We drove a mile in silence. Then suddenly, as if the question had been building up inside him, he blurted out, "What are you?"
"A tailor."
"For clothes?"
"Exactly."
"Okay… up here," he said, pointing. "Turn here. Past that tank… turn left. Then it's down there until we get to a gate. It's blue. I forget what it says."
We had been driving past warehouses, sheds, non-descript factories, and stacked containers colored with logos of shipping concerns, the ornate flags of ports, and the stylized fury of taggers.
We passed a large beige cinderblock building on the left. Beyond it was a small road under a blue sign. "That it?"
"No. It's bluer. And it's a gate gate." A beat later he asked, "What kind of car is this?"
"A Chang-P," I told him. "You're riding in the 660 with fifteen custom forward engines."
He snorted in disbelief. "How fast?"
"Quite."
"Hard to drive?"
"Somewhat." I felt bad for the man, for how little he knew, for how little he had experienced… and for how far I had come in comparison.
"Okay," he said, pointing, "up there. Past that barrel on the right."
I slowed. A blue gate was open. From one of the sides hung a jangle of chain and several locks. Beside the road a sign read: Warning. Clearance Required-By Order of M-Bunny Corporation a Division of MB-I. I didn't see a guard-or anyone-for that matter. I nosed the Chang through the gate and continued. The road sloped down and to the right past more forgettable buildings. We passed a fenced courtyard, where a dozen slubbers stood. Several watched us pass.
"How much farther?"
"Uh… well… not much." His confidence seemed to be fading.
I wondered when my friend was going to make a move, or if he had called ahead to arrange a trap with his buddies. I glanced at him, the wet shine below his nose, the filth in his matted beard, and told myself he didn't have communications; he probably didn't have friends.
The buildings grew more and more sparse. Between them sat fields of junk planted with gloomy, undersized corn.
"Stop here!" the slubber barked, his voice startling me in the silence.
The Chang came to a crunching stop. To our right was a pile of slag and sand; to the left, another windowless two-story structure.
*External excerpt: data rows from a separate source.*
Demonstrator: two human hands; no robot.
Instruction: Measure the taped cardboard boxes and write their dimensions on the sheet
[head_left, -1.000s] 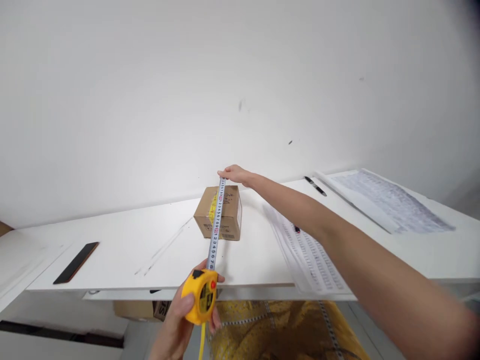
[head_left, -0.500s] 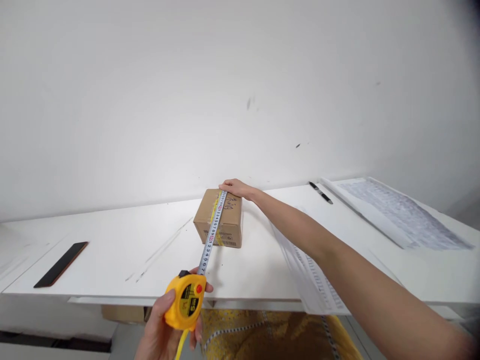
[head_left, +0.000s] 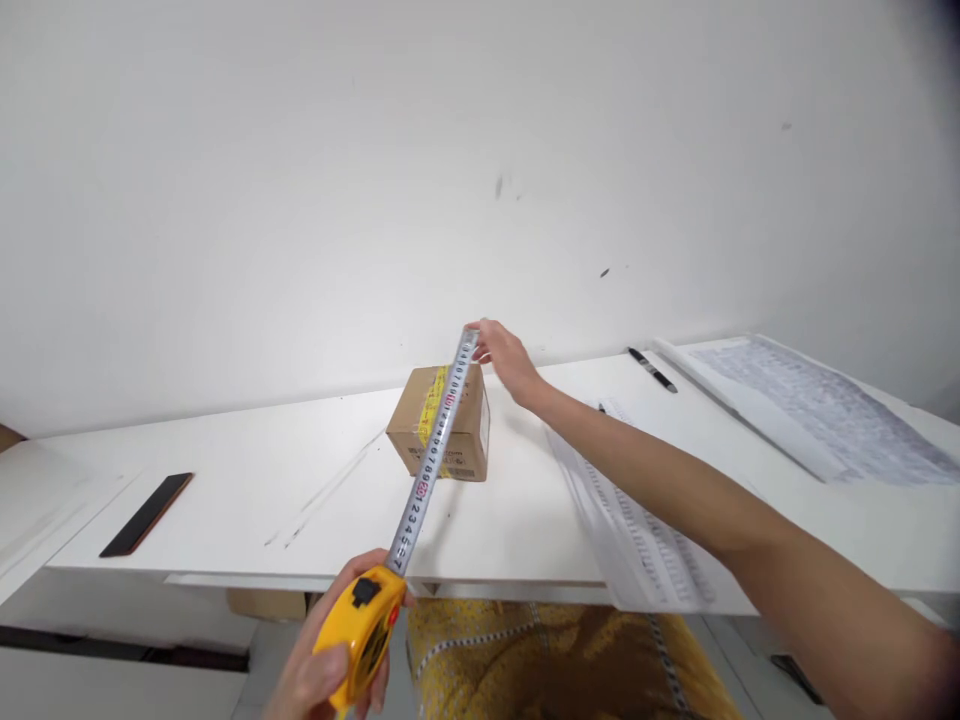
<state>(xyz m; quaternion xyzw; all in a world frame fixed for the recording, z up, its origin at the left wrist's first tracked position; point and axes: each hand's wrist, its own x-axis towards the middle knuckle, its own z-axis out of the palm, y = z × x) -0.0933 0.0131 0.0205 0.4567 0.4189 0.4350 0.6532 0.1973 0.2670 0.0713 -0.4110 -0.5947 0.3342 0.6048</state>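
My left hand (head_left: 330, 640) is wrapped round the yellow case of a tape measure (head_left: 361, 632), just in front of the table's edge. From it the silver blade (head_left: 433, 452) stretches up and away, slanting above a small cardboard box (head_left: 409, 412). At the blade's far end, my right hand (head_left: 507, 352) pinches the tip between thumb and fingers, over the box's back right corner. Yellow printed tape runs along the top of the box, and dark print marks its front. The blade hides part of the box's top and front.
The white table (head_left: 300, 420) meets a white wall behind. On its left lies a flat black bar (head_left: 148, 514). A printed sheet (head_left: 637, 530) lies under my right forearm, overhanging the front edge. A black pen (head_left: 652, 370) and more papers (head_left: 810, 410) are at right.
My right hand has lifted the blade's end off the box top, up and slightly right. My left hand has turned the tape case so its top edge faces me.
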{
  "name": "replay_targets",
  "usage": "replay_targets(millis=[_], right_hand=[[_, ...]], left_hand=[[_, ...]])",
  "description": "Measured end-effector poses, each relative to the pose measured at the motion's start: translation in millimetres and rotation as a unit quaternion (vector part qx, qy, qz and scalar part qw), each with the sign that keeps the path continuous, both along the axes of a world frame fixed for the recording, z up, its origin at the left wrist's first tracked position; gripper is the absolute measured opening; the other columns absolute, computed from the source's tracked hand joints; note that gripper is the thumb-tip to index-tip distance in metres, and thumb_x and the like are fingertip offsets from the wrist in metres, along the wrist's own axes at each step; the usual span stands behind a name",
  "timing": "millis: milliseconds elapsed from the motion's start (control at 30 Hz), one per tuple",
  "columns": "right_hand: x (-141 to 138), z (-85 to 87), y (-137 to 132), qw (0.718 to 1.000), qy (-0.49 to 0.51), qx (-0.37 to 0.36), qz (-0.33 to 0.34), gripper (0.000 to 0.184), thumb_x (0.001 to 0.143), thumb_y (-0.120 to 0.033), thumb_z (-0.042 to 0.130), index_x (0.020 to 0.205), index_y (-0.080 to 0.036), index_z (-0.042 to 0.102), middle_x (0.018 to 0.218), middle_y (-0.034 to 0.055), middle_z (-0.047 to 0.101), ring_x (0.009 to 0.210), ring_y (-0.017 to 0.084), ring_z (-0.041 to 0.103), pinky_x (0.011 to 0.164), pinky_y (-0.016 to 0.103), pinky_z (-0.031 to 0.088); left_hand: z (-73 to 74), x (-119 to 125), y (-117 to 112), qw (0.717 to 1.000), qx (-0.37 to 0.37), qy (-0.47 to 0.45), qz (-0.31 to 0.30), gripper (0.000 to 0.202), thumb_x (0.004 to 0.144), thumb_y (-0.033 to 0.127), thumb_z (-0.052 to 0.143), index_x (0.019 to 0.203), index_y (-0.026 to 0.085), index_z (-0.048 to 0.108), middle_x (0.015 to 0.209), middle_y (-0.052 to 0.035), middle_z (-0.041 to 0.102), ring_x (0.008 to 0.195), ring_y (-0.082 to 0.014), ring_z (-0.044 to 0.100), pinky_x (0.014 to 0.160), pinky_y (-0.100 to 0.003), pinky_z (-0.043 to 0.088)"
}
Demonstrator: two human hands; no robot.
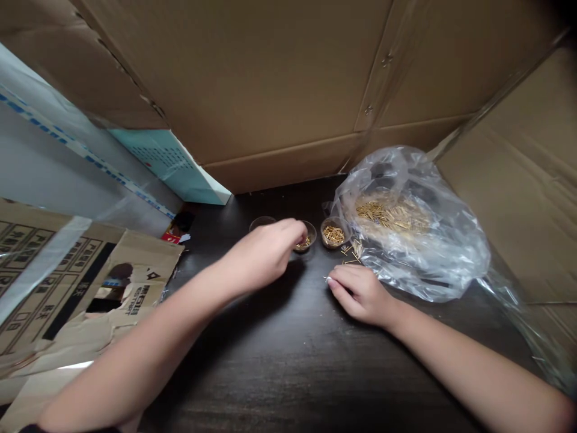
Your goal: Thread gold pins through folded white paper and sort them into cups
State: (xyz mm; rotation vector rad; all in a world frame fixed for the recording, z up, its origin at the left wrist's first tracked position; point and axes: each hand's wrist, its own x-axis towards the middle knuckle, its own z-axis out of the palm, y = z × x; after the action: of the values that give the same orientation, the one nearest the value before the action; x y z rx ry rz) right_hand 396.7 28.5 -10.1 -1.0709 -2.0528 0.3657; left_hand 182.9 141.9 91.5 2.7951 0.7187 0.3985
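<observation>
My left hand (265,252) reaches over a small clear cup (311,231) of brass-coloured pins. Its fingers are bent together at the cup's rim, and their tips are hidden, so what they hold cannot be made out. A second cup (262,221), partly behind that hand, stands to the left. To the right, another clear cup (333,233) is full of short golden pins. My right hand (358,291) rests low over the table, thumb and forefinger closed on a thin metal pin (325,278) that sticks out leftward. Loose golden pins (351,251) lie just beyond this hand.
A clear plastic bag (433,258) with many golden pins inside lies at the right on the dark table (270,373). Cardboard walls (270,78) enclose the back and right. On the left are a torn printed carton (67,282) and a light-blue box (162,162).
</observation>
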Motion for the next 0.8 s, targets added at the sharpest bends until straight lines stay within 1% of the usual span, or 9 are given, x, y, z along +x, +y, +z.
replay_targets(millis=[33, 100, 200, 267, 300, 400, 567, 633, 800], right_hand=[[-0.3, -0.5, 0.4, 1.0, 0.002, -0.003, 0.0, 0.022, 0.099, -0.014, 0.047, 0.078, -0.017, 0.045, 0.068, -0.0001, 0.043, 0.063, 0.012, 0.039, 0.062, 0.029, 0.032], [-0.5, -1.2, 1.4, 1.0, 0.008, -0.006, -0.003, 0.022, 0.099, -0.015, 0.046, 0.077, -0.017, 0.045, 0.069, 0.0, 0.043, 0.063, 0.012, 0.039, 0.062, 0.029, 0.032], [0.0, -1.1, 2.7, 1.0, 0.017, -0.002, -0.011, 0.025, 0.1, -0.016, 0.046, 0.076, -0.017, 0.043, 0.068, 0.0, 0.042, 0.063, 0.012, 0.039, 0.062, 0.029, 0.032], [0.3, -0.6, 3.2, 1.0, 0.025, -0.002, -0.015, 0.026, 0.1, -0.016, 0.046, 0.075, -0.017, 0.042, 0.067, -0.0001, 0.041, 0.062, 0.012, 0.039, 0.062, 0.028, 0.032], [0.5, -0.3, 3.3, 1.0, 0.028, -0.003, -0.015, 0.026, 0.101, -0.017, 0.045, 0.074, -0.017, 0.042, 0.067, -0.0001, 0.042, 0.062, 0.012, 0.039, 0.062, 0.028, 0.032], [0.8, 0.0, 3.5, 0.999, 0.036, -0.009, -0.017, 0.027, 0.101, -0.018, 0.045, 0.074, -0.017, 0.043, 0.066, 0.0004, 0.043, 0.062, 0.012, 0.041, 0.061, 0.028, 0.032], [1.5, -0.6, 4.4, 0.999, 0.047, -0.006, -0.027, 0.026, 0.101, -0.018, 0.046, 0.075, -0.017, 0.048, 0.066, 0.0005, 0.046, 0.062, 0.012, 0.044, 0.06, 0.028, 0.034], [1.6, -0.6, 4.9, 0.998, 0.054, 0.005, -0.037, 0.024, 0.101, -0.018, 0.047, 0.077, -0.016, 0.051, 0.067, 0.001, 0.048, 0.062, 0.012, 0.046, 0.06, 0.027, 0.036], [1.3, -0.5, 5.4, 0.996, 0.068, 0.015, -0.052, 0.016, 0.101, -0.017, 0.049, 0.088, -0.016, 0.059, 0.077, 0.0048, 0.063, 0.069, 0.014, 0.057, 0.065, 0.027, 0.045]], left_hand=[[8.5, 5.7, 7.0, 0.999, 0.02, 0.051, 0.003, 0.016, 0.098, 0.012, 0.043, 0.098, 0.016, 0.059, 0.094, -0.0046, 0.066, 0.08, -0.0171, 0.063, 0.067, -0.027, 0.044], [18.0, 20.9, 18.2, 0.988, 0.057, 0.146, -0.002, 0.015, 0.095, 0.016, 0.047, 0.093, 0.016, 0.062, 0.09, -0.0057, 0.067, 0.074, -0.019, 0.062, 0.059, -0.028, 0.037], [18.9, 46.5, 28.5, 0.955, 0.074, 0.287, -0.014, 0.016, 0.09, 0.02, 0.056, 0.087, 0.018, 0.071, 0.086, -0.0072, 0.07, 0.071, -0.0207, 0.064, 0.053, -0.028, 0.029], [16.9, 60.3, 32.5, 0.934, 0.075, 0.348, -0.011, 0.014, 0.085, 0.019, 0.062, 0.085, 0.019, 0.076, 0.082, -0.0082, 0.071, 0.068, -0.0209, 0.064, 0.052, -0.027, 0.03], [16.1, 65.5, 34.0, 0.929, 0.079, 0.363, -0.008, 0.013, 0.082, 0.017, 0.065, 0.083, 0.019, 0.077, 0.079, -0.009, 0.071, 0.066, -0.0211, 0.064, 0.052, -0.027, 0.031], [14.6, 74.5, 36.5, 0.924, 0.094, 0.37, -0.006, 0.01, 0.075, 0.013, 0.069, 0.078, 0.017, 0.078, 0.073, -0.0111, 0.07, 0.062, -0.0227, 0.063, 0.053, -0.027, 0.034], [15.1, 76.2, 37.4, 0.919, 0.107, 0.379, -0.016, 0.012, 0.074, 0.009, 0.068, 0.075, 0.016, 0.077, 0.072, -0.011, 0.069, 0.061, -0.0209, 0.062, 0.054, -0.027, 0.036], [17.1, 73.3, 37.7, 0.92, 0.112, 0.376, -0.016, 0.014, 0.075, 0.01, 0.066, 0.077, 0.018, 0.078, 0.073, -0.01, 0.07, 0.062, -0.0198, 0.062, 0.054, -0.026, 0.034], [20.9, 62.2, 40.1, 0.933, 0.121, 0.339, 0.0, 0.02, 0.085, 0.02, 0.06, 0.082, 0.022, 0.079, 0.081, -0.0082, 0.073, 0.064, -0.0203, 0.062, 0.053, -0.028, 0.028]])
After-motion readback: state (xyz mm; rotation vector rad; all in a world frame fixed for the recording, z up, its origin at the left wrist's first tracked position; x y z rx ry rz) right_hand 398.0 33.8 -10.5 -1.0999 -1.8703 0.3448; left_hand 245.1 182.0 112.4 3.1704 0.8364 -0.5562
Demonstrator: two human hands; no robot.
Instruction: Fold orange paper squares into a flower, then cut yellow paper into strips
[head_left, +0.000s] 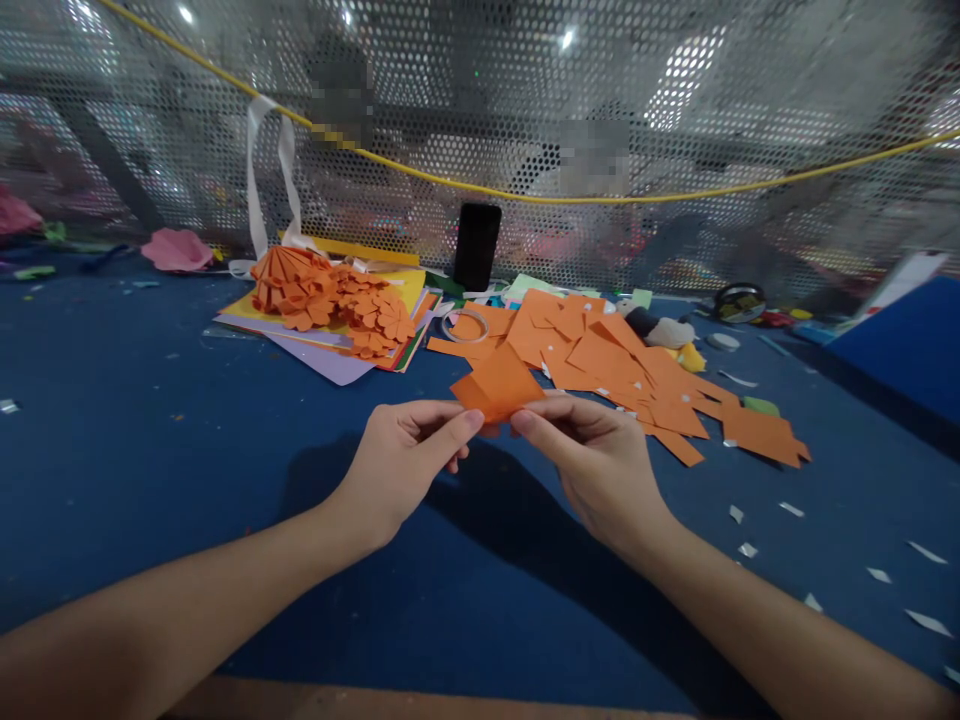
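Over the blue tabletop (187,450), the person pinched a small piece of folded orange paper (499,385) between 2 hands, the left hand (405,450) closed on its near left edge and the right hand (600,450) on its near right, thumbs on top. The piece was up off the surface, in front of a loose spread of orange sheets (600,350) that took up much of the space beyond and to the right. A ring of clear tape (465,341) lay at the spread's left end. Farther left, a cluster of orange paper flowers (315,300) sat on a stack of coloured sheets (334,365), with a white ribbon (256,180) looping up behind. A dark phone (478,248) stood upright near the perforated metal screen (420,100) at the back, where a yellow cord (480,190) sagged across. Pink paper (177,250) lay at the far left, a black roll (739,302) at the far right. A blue panel (907,340) closed in the right side, and white scraps (791,509) littered the surface near the right forearm.
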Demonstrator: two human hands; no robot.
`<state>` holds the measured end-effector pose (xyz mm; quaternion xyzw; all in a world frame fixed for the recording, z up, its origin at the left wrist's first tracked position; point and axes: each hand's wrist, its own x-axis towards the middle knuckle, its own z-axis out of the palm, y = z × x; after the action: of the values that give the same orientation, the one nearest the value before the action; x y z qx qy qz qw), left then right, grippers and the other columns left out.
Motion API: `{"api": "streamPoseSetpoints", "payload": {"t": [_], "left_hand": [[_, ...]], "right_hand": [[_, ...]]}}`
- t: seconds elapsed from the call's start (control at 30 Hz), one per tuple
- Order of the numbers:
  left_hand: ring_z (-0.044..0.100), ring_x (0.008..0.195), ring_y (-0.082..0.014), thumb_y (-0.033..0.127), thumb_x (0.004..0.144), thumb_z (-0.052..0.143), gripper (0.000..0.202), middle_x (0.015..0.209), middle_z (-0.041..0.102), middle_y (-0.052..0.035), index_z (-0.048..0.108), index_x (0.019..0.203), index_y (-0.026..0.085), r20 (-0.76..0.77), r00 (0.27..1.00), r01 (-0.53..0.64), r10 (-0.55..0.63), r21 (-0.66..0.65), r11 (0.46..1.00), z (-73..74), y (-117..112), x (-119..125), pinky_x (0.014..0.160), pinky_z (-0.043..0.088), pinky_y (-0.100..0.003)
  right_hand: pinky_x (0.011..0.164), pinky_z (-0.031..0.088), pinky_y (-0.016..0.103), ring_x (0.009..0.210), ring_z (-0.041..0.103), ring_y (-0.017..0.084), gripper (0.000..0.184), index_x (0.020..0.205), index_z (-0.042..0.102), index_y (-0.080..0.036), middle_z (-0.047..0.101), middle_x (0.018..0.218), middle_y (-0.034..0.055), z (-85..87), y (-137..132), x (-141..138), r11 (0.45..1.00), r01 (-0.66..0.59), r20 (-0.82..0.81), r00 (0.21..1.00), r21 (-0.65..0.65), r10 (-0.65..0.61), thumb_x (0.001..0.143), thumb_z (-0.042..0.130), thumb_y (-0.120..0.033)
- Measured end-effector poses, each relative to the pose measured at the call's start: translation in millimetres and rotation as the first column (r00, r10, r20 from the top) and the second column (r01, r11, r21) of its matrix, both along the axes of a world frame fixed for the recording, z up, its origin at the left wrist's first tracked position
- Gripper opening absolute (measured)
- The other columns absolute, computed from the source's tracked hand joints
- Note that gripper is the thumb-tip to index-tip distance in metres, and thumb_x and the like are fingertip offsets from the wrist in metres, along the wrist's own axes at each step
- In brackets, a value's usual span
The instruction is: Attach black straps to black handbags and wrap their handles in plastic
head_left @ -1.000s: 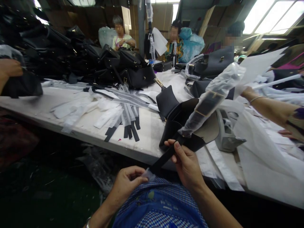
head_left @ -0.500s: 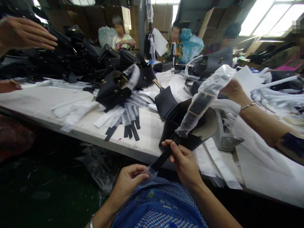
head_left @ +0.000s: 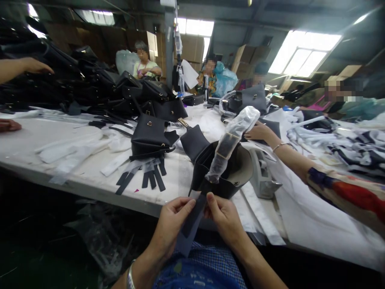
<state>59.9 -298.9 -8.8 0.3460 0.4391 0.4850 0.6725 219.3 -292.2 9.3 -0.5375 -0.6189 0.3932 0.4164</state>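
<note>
An open black handbag (head_left: 200,168) with a beige lining stands at the table edge in front of me, its flap (head_left: 194,142) folded back. Its buckled strap (head_left: 227,145) arches up inside crinkled clear plastic. The strap's dark lower end comes down toward me inside a translucent plastic sleeve (head_left: 187,241). My left hand (head_left: 171,220) is closed, pinching the sleeve near its upper edge. On the strap's other side my right hand (head_left: 225,216) is closed too, thumb and fingers gripping the strap; some fingertips are hidden behind it.
Another black handbag (head_left: 150,136) sits left, above several plastic-covered strap ends (head_left: 153,178). A grey metal tool (head_left: 264,172) stands right of my bag. A co-worker's arm (head_left: 288,154) reaches in from the right; another person's hand (head_left: 37,65) is over the bag pile at left.
My left hand has moved up along the strap with the plastic sleeve, close to my right hand. The left handbag has turned upright. The co-worker's hand at upper left has drawn back.
</note>
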Motion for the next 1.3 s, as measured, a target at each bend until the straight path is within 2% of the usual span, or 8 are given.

When I glanced back at the man, he held a six-inch serrated knife in his right fist. The tip was slightly bent. "I'm an honest corn," he began, his voice tight, "and I want to help you. It's just that things cost more in Antarctica… especially for a shirt tailor." He punctuated his sentence with a laugh.
Here it was, I thought. "What do you want?"
"You tossed three papers at Pricilla. Five is good for me."
I glanced around at the buildings and nothing outside. "So, you're saying there's no Xi?"
The man laughed again. "There's Xi here. Pay me and I'll tell you where."
I pretended to consider his offer for a moment, then grasping the Admiral by his neck, I flipped open the door, and jumped out before my knife-wielding friend had even moved. I closed the door and glanced about. Straight ahead were three buildings guarded by men holding flash sticks.
I heard the slubber pounding on the windshield from the inside. After rolling my eyes, I said, "Passenger door." The lock clicked open. His breath was swear-strewn as he scrambled out and stumbled around the front of the Chang with his knife extended. "Don't corn me again!"
"If you cut the yak upholstery," I told him, "I will skin you and use your hide it to repair the seat. Now, do you want to earn the pink mash or not?"
The slubber stopped and squinted at me for a long beat. In the orange light, his eyes were hazel, complicated, and beautiful. A bubble of saliva formed at the side of his mouth as his whole face twisted into a disappointed frown. Then his eyes dropped from mine to the dusty bottle I held at my side and, just as quickly, his urgency and power faded. Turning, he gestured with the bad tip of his knife. "It's the far one."
I started for the building, but after five paces, turned, and tossed the bottle to him. The bottle somersaulted through the air. Flinging the knife to the side, he caught the bottle in both hands, but then fumbled and juggled it all the way down. The glass clinked against the dry hard ground, but didn't shatter. Relieved, he blew out a sigh, and wrenched off the top for a long desperate drink.